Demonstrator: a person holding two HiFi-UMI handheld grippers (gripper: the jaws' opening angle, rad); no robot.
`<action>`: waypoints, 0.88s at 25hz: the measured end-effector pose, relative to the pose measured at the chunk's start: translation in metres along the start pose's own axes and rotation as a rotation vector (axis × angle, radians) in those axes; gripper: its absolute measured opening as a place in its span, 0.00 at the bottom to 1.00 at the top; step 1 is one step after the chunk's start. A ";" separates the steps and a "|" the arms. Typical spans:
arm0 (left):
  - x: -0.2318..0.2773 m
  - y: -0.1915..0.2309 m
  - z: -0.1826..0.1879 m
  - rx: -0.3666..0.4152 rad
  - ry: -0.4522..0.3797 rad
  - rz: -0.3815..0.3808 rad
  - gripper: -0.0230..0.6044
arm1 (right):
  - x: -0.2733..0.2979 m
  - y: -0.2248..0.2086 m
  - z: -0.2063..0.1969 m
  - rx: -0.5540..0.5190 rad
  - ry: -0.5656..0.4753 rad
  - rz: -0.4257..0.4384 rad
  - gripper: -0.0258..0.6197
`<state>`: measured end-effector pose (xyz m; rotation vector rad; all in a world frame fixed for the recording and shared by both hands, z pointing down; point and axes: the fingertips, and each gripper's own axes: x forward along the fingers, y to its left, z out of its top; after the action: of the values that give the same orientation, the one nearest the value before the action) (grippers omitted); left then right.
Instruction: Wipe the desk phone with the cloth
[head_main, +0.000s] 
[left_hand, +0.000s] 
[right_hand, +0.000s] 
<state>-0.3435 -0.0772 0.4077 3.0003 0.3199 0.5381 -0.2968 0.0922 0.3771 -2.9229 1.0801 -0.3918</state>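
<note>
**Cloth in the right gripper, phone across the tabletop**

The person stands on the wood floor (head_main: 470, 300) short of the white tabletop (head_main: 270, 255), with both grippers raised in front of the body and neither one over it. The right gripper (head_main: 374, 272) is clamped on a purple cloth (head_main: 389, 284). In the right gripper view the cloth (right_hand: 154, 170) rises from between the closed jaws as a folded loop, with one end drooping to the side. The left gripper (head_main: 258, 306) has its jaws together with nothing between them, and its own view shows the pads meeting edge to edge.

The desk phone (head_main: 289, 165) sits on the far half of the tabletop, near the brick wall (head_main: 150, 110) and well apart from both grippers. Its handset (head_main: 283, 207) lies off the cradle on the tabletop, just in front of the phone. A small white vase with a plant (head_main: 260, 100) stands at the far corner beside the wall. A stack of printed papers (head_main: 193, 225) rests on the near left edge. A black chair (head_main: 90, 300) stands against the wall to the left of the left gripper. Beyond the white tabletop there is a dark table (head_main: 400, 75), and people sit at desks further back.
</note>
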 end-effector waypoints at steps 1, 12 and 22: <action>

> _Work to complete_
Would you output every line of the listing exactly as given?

> _Solution for this problem_
Demonstrator: a person holding two HiFi-UMI handheld grippers (gripper: the jaws' opening angle, rad); no robot.
`<action>`: waypoints, 0.88s at 25hz: the measured end-effector pose, relative to the pose measured at the chunk's start: translation in metres along the start pose's own axes and rotation as a rotation vector (axis × angle, radians) in those axes; gripper: its absolute measured opening as a place in its span, 0.00 at the bottom to 1.00 at the top; step 1 is one step after the chunk's start. A ";" separates the steps and a "|" the arms. Typical spans:
arm0 (left):
  - x: -0.2318..0.2773 m
  - y: -0.1915..0.2309 m
  - z: -0.1826..0.1879 m
  - rx: -0.3666..0.4152 rad
  - ry: -0.4522..0.3797 rad
  - rz: -0.3815..0.3808 rad
  - gripper: -0.0230..0.6044
arm1 (right):
  - x: -0.2733..0.2979 m
  - y: -0.2248..0.2086 m
  - z: -0.2063..0.1969 m
  - rx: -0.5540..0.5190 rad
  - ry: -0.5656..0.4753 rad
  - rz: -0.4257..0.4384 rad
  - gripper: -0.0258..0.6197
`<state>`: measured end-effector pose (xyz m; rotation vector rad; all in a world frame fixed for the recording and shared by both hands, z pointing down; point and axes: the fingertips, and each gripper's own axes: x forward along the fingers, y to its left, z out of its top; after the action: of the values that give the same orientation, the one nearest the value before the action) (grippers omitted); left then right.
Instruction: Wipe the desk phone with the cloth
[head_main, +0.000s] 
[left_hand, +0.000s] 
[right_hand, +0.000s] 
<state>-0.3435 -0.0772 0.4077 3.0003 0.3199 0.5381 -0.2968 0.0922 0.3771 -2.9229 1.0801 -0.3918</state>
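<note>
**Cloth in the right gripper, phone across the tabletop**

The person stands on the wood floor (head_main: 470, 300) short of the white tabletop (head_main: 270, 255), with both grippers raised in front of the body and neither one over it. The right gripper (head_main: 374, 272) is clamped on a purple cloth (head_main: 389, 284). In the right gripper view the cloth (right_hand: 154, 170) rises from between the closed jaws as a folded loop, with one end drooping to the side. The left gripper (head_main: 258, 306) has its jaws together with nothing between them, and its own view shows the pads meeting edge to edge.

The desk phone (head_main: 289, 165) sits on the far half of the tabletop, near the brick wall (head_main: 150, 110) and well apart from both grippers. Its handset (head_main: 283, 207) lies off the cradle on the tabletop, just in front of the phone. A small white vase with a plant (head_main: 260, 100) stands at the far corner beside the wall. A stack of printed papers (head_main: 193, 225) rests on the near left edge. A black chair (head_main: 90, 300) stands against the wall to the left of the left gripper. Beyond the white tabletop there is a dark table (head_main: 400, 75), and people sit at desks further back.
</note>
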 end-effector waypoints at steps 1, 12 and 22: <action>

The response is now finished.